Kyverna’s CAR-T Gets RMAT Designation for Myasthenia Gravis
A patient with MG is also the first evaluated to reach 1 year of follow-up and has a continued durable immunomodulator-free response.
Srikanth Muppidi, MD
Credit: Stanford Medicine
The FDA has granted Regenerative Medicine Advanced Therapy (RMAT) to Kyverna Therapeutics’ KYV-101 chimeric antigen receptor (CAR) T-cell therapy for the potential treatment of progressive myasthenia gravis (MG).1
"The RMAT designation underscores the attention and interest by the FDA in the development of potentially transforming therapies targeting a severe autoimmune disease such as myasthenia gravis," principal investigator Srikanth Muppidi, MD, a neuromuscular disorder specialist at Stanford Medicine in Palo Alto, California, said in a statement.1 "We are witnessing an era of profound changes in the approach to autoimmune conditions and ultimately, we hope this leads to a symptom-free state for patients."
KYV-101 is an autologous, fully human CD19-targeted CAR T-cell therapy. Kyverna has been expanding the use of KYV-101 into a number of B cell-driven autoimmune diseases after the CAR in KYV-101 was originally designed by the National Institutes of Health (NIH) for use in oncology.
"We are very happy with the constructive scientific rapport established between Kyverna and the FDA," Peter Maag, PhD, chief executive officer, Kyverna, added.1 "We believe the RMAT designation may ultimately add to our rigorous approach to KYV-101 development in the hope of benefitting the most deserving patients."

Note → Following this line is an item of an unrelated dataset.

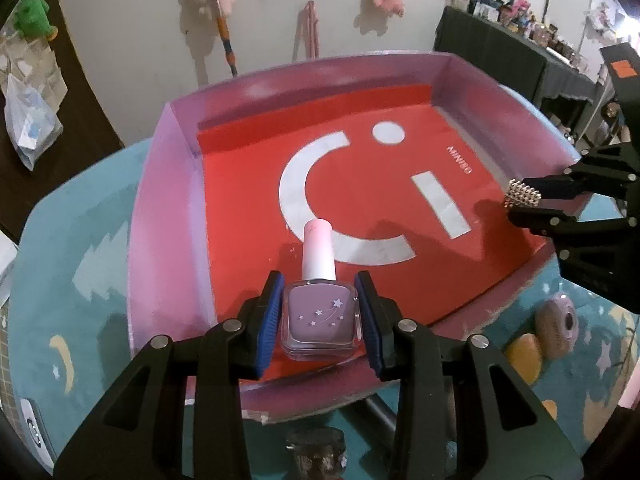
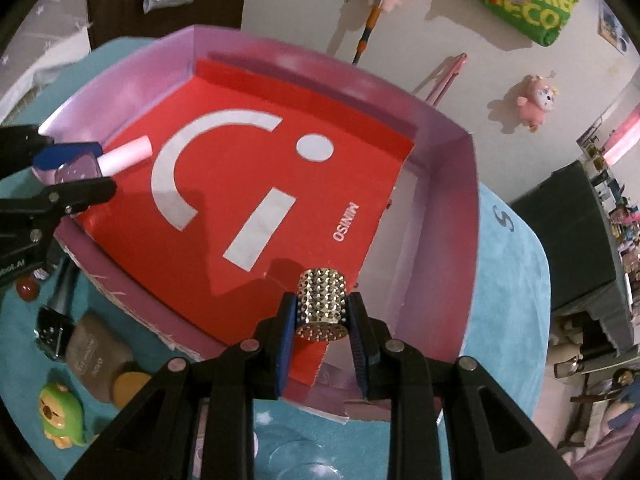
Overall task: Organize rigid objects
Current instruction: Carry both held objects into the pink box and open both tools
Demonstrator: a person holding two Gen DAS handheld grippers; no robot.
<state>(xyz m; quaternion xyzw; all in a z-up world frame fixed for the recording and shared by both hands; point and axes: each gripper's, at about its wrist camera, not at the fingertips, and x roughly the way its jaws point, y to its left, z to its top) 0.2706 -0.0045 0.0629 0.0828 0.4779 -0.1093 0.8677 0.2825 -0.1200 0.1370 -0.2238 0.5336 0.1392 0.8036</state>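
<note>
While both tools are being held over the pink tray (image 1: 168,216), one purple nail polish bottle (image 1: 320,322) with a white cap is being clamped between the blue pads of the left hand-held gripper (image 1: 320,318), above the tray's near edge. One studded silver cylinder (image 2: 322,300) is being pinched in the narrowly closed right hand-held gripper (image 2: 322,320), above the red sheet (image 2: 248,184) lining the tray, where "MINISO" is being shown in white letters.
</note>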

READ MORE: Kyverna’s CAR T Seems Feasible in Multiple Sclerosis
KYV-101 received clearance to be evaluated in patients with MG late last year, allowing Kyverna to initiate the ongoing phase 1/2 KYSA-6 trial (NCT06193889).2
Kyverna reported initial data on the use of KYV-101 in patients with MG and other autoimmune diseases from KYSA-6 and other trials at the European Alliance of Associations for Rheumatology (EULAR) European Congress of Rheumatology 2024, held June 12-15, in Vienna, Austria.3
The company reported data from 30 patients treated with KYV-101 for autoimmune disease indications as of May 30, 2024. The data comes from multiple clinical trials and case reports covering 6 rheumatology indications and 9 neurology indications. Of these 30 patients, 30 achieved B-cell depletion and 29 experienced CAR-T expansion. Autoantibody reduction (or impact on IgG oligoclonal bands in patients with multiple sclerosis or reduced IgG4 levels in patients with IgG4-releated disease) was observed in 28 patients, with 6 patients showing this within less than 90 days of receiving the CAR-T. Similarly, disease impact, defined as a demonstration of reduced clinical and biological activity, was observed in 28 patients, with 6 patients showing disease impact within less than 90 days of treatment. Durable immunomodulator-free responses (DIFRs), with a durable response defined as no immunomodulator use for 3 or more preceding months at the time of the data cutoff, were achieved by 21 patients. Ten of these 21 patients achieved their DIFR within less than 90 days of receiving KYV-101.3
Notably, a patient with MG was the first to reach 1 year of follow-up and has maintained her DIFR as of the data cutoff. The patient, who was treated with KYV-101 for refractory myasthenia gravis, is now considered disease-free, with no adverse events (AEs) having occurred, and is not taking any background immunosuppressants or glucocorticoids. Her B-cells had repopulated as of 132 days of follow-up.3
"CAR T-cell therapies are rapidly establishing themselves as the new North star in the autoimmune disease treatment universe," Maag said in a statement about the new data.4 "We are seeing rising interests in unlocking the full potential of cell therapies in rheumatological and neurological B-cell driven autoimmune diseases."